What is being asked —
All of the data below should be copied exactly as it stands.

Supplied material —
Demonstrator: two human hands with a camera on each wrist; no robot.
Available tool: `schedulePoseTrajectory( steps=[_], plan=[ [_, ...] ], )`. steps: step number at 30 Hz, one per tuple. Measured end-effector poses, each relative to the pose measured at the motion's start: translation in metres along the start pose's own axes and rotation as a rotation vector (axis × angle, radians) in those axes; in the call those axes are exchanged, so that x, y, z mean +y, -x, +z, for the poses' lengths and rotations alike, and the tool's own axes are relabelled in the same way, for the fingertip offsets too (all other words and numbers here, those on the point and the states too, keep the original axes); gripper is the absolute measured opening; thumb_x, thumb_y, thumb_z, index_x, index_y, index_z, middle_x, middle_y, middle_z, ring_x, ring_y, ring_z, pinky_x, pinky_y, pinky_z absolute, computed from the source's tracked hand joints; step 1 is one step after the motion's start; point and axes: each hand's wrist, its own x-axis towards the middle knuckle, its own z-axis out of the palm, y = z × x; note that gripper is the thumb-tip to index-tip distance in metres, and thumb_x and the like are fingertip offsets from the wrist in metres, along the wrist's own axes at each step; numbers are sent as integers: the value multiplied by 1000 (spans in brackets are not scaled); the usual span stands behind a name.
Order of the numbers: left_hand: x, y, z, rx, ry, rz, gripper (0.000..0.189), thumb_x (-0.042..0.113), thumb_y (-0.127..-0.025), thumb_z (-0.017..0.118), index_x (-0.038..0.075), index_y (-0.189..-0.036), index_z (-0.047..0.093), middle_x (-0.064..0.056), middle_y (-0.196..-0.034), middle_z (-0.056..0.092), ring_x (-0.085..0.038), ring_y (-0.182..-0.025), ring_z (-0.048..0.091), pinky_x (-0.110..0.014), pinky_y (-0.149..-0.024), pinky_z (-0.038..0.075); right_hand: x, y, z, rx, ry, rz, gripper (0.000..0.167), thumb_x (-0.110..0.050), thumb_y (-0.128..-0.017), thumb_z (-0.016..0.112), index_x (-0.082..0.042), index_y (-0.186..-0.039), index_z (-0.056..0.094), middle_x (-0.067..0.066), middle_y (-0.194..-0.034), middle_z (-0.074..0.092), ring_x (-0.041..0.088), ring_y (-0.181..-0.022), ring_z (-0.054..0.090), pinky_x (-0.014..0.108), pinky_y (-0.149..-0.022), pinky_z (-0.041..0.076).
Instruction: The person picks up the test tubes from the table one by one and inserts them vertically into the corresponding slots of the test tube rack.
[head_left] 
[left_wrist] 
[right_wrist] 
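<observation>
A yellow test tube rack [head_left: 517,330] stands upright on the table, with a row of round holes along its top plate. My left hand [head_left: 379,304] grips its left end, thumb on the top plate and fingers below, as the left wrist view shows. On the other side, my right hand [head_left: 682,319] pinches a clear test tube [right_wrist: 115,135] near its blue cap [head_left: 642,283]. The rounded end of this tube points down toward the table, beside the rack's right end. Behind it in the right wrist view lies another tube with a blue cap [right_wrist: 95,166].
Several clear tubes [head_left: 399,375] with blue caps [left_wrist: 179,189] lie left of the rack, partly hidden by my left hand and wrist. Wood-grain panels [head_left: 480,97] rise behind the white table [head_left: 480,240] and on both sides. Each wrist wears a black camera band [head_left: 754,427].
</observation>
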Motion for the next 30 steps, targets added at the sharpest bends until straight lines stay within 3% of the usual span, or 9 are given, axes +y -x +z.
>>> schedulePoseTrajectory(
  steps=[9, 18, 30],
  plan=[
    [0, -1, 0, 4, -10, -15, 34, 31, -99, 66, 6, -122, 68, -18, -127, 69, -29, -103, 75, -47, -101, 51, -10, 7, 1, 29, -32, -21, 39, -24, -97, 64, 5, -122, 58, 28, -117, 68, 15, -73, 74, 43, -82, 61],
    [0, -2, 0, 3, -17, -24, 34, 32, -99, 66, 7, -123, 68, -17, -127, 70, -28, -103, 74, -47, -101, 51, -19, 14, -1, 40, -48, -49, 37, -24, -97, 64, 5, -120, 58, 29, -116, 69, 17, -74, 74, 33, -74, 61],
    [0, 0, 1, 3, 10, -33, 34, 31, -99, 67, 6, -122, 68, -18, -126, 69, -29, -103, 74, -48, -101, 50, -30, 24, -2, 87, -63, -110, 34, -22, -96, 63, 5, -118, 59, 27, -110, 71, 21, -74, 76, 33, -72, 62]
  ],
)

Written solution —
Demonstrator: two human hands with a camera on each wrist; no robot.
Available tool: `schedulePoseTrajectory( steps=[_], plan=[ [_, ...] ], )`. steps: step number at 30 Hz, one per tuple. Measured end-effector poses, each relative to the pose measured at the motion's start: translation in metres along the start pose's own axes and rotation as a rotation vector (axis × angle, radians) in those axes; in the call those axes are exchanged, so that x, y, z mean +y, -x, +z, for the poses' lengths and rotations alike, and the tool's own axes are relabelled in the same way, for the fingertip offsets too (all other words and numbers here, those on the point and the states too, keep the original axes); gripper is the absolute measured opening; thumb_x, thumb_y, thumb_z, index_x, index_y, index_z, middle_x, middle_y, middle_z, ring_x, ring_y, ring_z, pinky_x, pinky_y, pinky_z absolute, computed from the source's tracked hand joints; step 1 is one step after the motion's start; point and axes: each hand's wrist, its own x-axis towards the middle knuckle, its own z-axis out of the palm, y = z × x; note that gripper is the thumb-tip to index-tip distance in metres, and thumb_x and the like are fingertip offsets from the wrist in metres, along the wrist's own axes at each step; numbers are sent as integers: the value multiplied by 1000 (spans in brackets are not scaled); the usual span stands behind a name.
Order of the numbers: left_hand: x, y, z, rx, ry, rz, gripper (0.000..0.189), thumb_x (-0.042..0.113), thumb_y (-0.127..-0.025), thumb_z (-0.017..0.118), index_x (-0.038..0.075), index_y (-0.189..-0.036), index_z (-0.047..0.093), middle_x (-0.064..0.056), middle_y (-0.196..-0.034), middle_z (-0.056..0.092), ring_x (-0.085..0.038), ring_y (-0.182..-0.025), ring_z (-0.048..0.091), pinky_x (-0.110..0.014), pinky_y (-0.149..-0.024), pinky_z (-0.038..0.075); right_hand: x, y, z, rx, ry, rz, gripper (0.000..0.167), thumb_x (-0.110..0.050), thumb_y (-0.128..-0.017), thumb_z (-0.016..0.112), index_x (-0.082..0.042), index_y (-0.186..-0.039), index_z (-0.056..0.094), middle_x (-0.067..0.066), middle_y (-0.194..-0.034), middle_z (-0.074..0.092), ring_x (-0.041..0.088), ring_y (-0.181..-0.022), ring_z (-0.054..0.090), pinky_x (-0.014..0.108), pinky_y (-0.149..-0.022), pinky_z (-0.041..0.076).
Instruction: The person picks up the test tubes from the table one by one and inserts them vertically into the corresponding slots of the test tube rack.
[head_left] 
[left_wrist] 
[right_wrist] 
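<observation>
A yellow test tube rack [head_left: 517,330] stands upright on the table, with a row of round holes along its top plate. My left hand [head_left: 379,304] grips its left end, thumb on the top plate and fingers below, as the left wrist view shows. On the other side, my right hand [head_left: 682,319] pinches a clear test tube [right_wrist: 115,135] near its blue cap [head_left: 642,283]. The rounded end of this tube points down toward the table, beside the rack's right end. Behind it in the right wrist view lies another tube with a blue cap [right_wrist: 95,166].
Several clear tubes [head_left: 399,375] with blue caps [left_wrist: 179,189] lie left of the rack, partly hidden by my left hand and wrist. Wood-grain panels [head_left: 480,97] rise behind the white table [head_left: 480,240] and on both sides. Each wrist wears a black camera band [head_left: 754,427].
</observation>
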Motion for the next 30 steps, targets added at the sharpest bends until straight lines stay within 3% of the usual span, or 9 are given, axes +y -x +z.
>>> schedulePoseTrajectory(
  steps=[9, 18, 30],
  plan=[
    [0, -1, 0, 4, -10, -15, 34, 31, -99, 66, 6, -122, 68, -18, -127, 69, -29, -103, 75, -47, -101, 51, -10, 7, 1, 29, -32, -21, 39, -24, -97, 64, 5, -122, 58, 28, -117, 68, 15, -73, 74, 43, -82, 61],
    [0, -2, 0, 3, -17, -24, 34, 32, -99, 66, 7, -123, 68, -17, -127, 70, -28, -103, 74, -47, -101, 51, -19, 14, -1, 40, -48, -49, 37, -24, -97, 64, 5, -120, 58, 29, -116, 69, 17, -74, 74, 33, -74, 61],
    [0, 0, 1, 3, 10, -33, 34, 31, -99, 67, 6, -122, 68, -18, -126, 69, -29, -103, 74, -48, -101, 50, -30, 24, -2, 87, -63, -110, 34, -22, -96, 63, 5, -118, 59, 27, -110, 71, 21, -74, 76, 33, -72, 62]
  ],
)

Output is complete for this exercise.